■ **Prompt**: Please return the full listing below without altering anything.

■ **Information provided**:
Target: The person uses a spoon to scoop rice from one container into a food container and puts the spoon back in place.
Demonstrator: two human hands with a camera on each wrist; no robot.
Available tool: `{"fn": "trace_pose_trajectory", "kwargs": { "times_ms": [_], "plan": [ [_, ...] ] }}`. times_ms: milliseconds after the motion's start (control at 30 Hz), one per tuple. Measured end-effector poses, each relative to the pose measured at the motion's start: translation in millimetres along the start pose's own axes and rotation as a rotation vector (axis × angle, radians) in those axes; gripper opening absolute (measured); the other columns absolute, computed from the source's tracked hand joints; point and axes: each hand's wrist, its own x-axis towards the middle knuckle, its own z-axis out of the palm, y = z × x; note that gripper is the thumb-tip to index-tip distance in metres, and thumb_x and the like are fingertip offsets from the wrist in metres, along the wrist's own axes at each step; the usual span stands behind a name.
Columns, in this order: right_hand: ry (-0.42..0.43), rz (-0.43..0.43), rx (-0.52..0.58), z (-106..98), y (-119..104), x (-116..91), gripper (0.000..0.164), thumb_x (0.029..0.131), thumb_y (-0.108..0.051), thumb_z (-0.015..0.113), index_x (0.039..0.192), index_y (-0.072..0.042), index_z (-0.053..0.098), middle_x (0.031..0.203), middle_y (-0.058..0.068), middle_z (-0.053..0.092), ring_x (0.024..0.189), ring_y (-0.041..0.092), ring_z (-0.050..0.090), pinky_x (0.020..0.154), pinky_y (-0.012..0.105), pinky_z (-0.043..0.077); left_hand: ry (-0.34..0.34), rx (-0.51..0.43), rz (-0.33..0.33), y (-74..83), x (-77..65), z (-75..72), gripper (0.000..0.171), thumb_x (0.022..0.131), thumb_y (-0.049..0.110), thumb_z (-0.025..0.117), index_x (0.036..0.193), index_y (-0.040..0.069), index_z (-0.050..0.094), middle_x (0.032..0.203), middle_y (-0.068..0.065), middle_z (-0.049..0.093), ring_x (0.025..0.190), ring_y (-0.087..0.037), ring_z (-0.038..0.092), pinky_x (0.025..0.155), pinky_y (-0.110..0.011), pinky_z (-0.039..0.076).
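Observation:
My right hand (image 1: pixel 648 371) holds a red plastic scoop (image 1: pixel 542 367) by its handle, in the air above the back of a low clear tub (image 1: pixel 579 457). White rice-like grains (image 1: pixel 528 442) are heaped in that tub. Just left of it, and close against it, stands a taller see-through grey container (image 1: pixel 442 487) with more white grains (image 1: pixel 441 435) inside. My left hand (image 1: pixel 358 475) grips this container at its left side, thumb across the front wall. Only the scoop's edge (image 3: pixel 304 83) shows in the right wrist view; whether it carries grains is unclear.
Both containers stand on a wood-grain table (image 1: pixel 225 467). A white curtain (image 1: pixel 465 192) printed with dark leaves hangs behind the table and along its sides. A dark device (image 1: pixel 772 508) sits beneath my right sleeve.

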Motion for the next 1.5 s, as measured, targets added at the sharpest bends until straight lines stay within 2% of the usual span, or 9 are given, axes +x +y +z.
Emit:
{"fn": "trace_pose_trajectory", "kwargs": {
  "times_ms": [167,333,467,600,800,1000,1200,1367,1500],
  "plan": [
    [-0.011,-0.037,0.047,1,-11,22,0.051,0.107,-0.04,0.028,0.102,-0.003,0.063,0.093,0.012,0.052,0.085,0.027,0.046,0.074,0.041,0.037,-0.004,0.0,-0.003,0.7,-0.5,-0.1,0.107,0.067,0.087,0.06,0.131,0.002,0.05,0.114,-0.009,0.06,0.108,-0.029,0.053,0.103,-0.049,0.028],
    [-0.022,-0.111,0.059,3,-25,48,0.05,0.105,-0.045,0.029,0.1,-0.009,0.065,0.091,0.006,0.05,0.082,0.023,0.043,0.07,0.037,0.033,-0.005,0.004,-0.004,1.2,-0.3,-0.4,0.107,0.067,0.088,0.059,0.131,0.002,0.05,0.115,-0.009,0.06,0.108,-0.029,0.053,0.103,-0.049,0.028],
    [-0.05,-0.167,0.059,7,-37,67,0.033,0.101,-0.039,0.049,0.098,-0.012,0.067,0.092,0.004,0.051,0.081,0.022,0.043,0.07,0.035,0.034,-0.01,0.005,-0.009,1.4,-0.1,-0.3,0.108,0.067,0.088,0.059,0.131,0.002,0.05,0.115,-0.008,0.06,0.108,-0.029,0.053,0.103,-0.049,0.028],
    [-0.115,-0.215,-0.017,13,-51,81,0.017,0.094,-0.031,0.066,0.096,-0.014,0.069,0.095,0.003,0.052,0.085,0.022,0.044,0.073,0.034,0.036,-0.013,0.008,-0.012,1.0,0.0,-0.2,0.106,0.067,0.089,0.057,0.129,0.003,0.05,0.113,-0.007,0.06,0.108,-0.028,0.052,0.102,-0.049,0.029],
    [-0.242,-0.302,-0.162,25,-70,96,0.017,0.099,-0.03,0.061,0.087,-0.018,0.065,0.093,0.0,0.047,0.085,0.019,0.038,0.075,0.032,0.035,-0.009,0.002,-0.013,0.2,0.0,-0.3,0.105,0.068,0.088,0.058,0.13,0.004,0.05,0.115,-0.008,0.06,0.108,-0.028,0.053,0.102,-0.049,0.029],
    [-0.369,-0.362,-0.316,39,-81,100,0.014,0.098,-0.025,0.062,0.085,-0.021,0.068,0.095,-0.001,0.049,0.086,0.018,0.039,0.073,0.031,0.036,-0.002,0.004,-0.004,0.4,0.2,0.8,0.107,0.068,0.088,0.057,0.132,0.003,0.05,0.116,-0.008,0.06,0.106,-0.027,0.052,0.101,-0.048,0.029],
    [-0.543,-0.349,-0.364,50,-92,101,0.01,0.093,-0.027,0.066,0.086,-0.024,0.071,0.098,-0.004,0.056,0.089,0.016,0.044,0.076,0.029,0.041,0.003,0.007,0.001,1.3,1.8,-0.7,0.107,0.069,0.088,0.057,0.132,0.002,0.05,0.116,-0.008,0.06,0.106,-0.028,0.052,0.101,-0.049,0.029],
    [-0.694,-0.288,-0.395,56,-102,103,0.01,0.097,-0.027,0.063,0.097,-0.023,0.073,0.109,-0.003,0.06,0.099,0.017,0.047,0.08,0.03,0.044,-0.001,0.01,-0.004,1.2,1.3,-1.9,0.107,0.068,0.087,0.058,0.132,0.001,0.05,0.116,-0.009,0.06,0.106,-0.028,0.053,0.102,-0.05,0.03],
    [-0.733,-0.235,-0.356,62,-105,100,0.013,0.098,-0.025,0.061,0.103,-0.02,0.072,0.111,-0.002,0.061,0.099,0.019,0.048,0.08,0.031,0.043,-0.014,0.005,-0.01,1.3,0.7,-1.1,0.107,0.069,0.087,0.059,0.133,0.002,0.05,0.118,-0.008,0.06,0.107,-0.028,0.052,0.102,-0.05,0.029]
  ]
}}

■ **Answer space**:
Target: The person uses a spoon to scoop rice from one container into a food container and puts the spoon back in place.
Demonstrator: two human hands with a camera on each wrist; no robot.
Available tool: `{"fn": "trace_pose_trajectory", "kwargs": { "times_ms": [_], "plan": [ [_, ...] ] }}`. times_ms: milliseconds after the motion's start (control at 30 Hz), one per tuple. Measured end-effector poses, each relative to the pose measured at the motion's start: translation in millimetres along the start pose's own axes and rotation as a rotation vector (axis × angle, radians) in those axes; gripper opening absolute (measured); the other columns absolute, computed from the source's tracked hand joints; point and axes: each hand's wrist, its own x-axis towards the middle knuckle, its own z-axis out of the palm, y = z × x; note that gripper is the thumb-tip to index-tip distance in metres, and thumb_x and the like are fingertip offsets from the wrist in metres, along the wrist's own axes at each step; the usual span stands behind a name.
Columns, in this order: right_hand: ry (-0.42..0.43), rz (-0.43..0.43), rx (-0.52..0.58), z (-106..98), y (-119..104), x (-116..91), gripper (0.000..0.164), thumb_x (0.029..0.131), thumb_y (-0.108..0.051), thumb_z (-0.015..0.113), index_x (0.039..0.192), index_y (-0.072..0.042), index_z (-0.053..0.098), middle_x (0.031..0.203), middle_y (-0.058..0.068), middle_z (-0.053..0.092), ring_x (0.024..0.189), ring_y (-0.041..0.092), ring_z (-0.050..0.090), pinky_x (0.020..0.154), pinky_y (-0.012..0.105), pinky_z (-0.043..0.077); left_hand: ry (-0.34..0.34), rx (-0.51..0.43), rz (-0.33..0.33), y (-74..83), x (-77..65), z (-75..72), gripper (0.000..0.171), thumb_x (0.022..0.131), thumb_y (-0.049..0.110), thumb_z (-0.025..0.117), index_x (0.036..0.193), index_y (-0.040..0.069), index_z (-0.050..0.094), middle_x (0.032..0.203), middle_y (-0.068..0.065), middle_z (-0.049..0.093), ring_x (0.025..0.190), ring_y (-0.087..0.037), ring_z (-0.038..0.092), pinky_x (0.025..0.155), pinky_y (-0.110..0.011), pinky_z (-0.039..0.076).
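Observation:
My right hand (image 1: pixel 648 371) holds a red plastic scoop (image 1: pixel 542 367) by its handle, in the air above the back of a low clear tub (image 1: pixel 579 457). White rice-like grains (image 1: pixel 528 442) are heaped in that tub. Just left of it, and close against it, stands a taller see-through grey container (image 1: pixel 442 487) with more white grains (image 1: pixel 441 435) inside. My left hand (image 1: pixel 358 475) grips this container at its left side, thumb across the front wall. Only the scoop's edge (image 3: pixel 304 83) shows in the right wrist view; whether it carries grains is unclear.
Both containers stand on a wood-grain table (image 1: pixel 225 467). A white curtain (image 1: pixel 465 192) printed with dark leaves hangs behind the table and along its sides. A dark device (image 1: pixel 772 508) sits beneath my right sleeve.
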
Motion for the next 1.5 s, as measured, targets added at the sharpest bends until straight lines stay within 2% of the usual span, or 9 are given, axes +x +y +z.
Emit:
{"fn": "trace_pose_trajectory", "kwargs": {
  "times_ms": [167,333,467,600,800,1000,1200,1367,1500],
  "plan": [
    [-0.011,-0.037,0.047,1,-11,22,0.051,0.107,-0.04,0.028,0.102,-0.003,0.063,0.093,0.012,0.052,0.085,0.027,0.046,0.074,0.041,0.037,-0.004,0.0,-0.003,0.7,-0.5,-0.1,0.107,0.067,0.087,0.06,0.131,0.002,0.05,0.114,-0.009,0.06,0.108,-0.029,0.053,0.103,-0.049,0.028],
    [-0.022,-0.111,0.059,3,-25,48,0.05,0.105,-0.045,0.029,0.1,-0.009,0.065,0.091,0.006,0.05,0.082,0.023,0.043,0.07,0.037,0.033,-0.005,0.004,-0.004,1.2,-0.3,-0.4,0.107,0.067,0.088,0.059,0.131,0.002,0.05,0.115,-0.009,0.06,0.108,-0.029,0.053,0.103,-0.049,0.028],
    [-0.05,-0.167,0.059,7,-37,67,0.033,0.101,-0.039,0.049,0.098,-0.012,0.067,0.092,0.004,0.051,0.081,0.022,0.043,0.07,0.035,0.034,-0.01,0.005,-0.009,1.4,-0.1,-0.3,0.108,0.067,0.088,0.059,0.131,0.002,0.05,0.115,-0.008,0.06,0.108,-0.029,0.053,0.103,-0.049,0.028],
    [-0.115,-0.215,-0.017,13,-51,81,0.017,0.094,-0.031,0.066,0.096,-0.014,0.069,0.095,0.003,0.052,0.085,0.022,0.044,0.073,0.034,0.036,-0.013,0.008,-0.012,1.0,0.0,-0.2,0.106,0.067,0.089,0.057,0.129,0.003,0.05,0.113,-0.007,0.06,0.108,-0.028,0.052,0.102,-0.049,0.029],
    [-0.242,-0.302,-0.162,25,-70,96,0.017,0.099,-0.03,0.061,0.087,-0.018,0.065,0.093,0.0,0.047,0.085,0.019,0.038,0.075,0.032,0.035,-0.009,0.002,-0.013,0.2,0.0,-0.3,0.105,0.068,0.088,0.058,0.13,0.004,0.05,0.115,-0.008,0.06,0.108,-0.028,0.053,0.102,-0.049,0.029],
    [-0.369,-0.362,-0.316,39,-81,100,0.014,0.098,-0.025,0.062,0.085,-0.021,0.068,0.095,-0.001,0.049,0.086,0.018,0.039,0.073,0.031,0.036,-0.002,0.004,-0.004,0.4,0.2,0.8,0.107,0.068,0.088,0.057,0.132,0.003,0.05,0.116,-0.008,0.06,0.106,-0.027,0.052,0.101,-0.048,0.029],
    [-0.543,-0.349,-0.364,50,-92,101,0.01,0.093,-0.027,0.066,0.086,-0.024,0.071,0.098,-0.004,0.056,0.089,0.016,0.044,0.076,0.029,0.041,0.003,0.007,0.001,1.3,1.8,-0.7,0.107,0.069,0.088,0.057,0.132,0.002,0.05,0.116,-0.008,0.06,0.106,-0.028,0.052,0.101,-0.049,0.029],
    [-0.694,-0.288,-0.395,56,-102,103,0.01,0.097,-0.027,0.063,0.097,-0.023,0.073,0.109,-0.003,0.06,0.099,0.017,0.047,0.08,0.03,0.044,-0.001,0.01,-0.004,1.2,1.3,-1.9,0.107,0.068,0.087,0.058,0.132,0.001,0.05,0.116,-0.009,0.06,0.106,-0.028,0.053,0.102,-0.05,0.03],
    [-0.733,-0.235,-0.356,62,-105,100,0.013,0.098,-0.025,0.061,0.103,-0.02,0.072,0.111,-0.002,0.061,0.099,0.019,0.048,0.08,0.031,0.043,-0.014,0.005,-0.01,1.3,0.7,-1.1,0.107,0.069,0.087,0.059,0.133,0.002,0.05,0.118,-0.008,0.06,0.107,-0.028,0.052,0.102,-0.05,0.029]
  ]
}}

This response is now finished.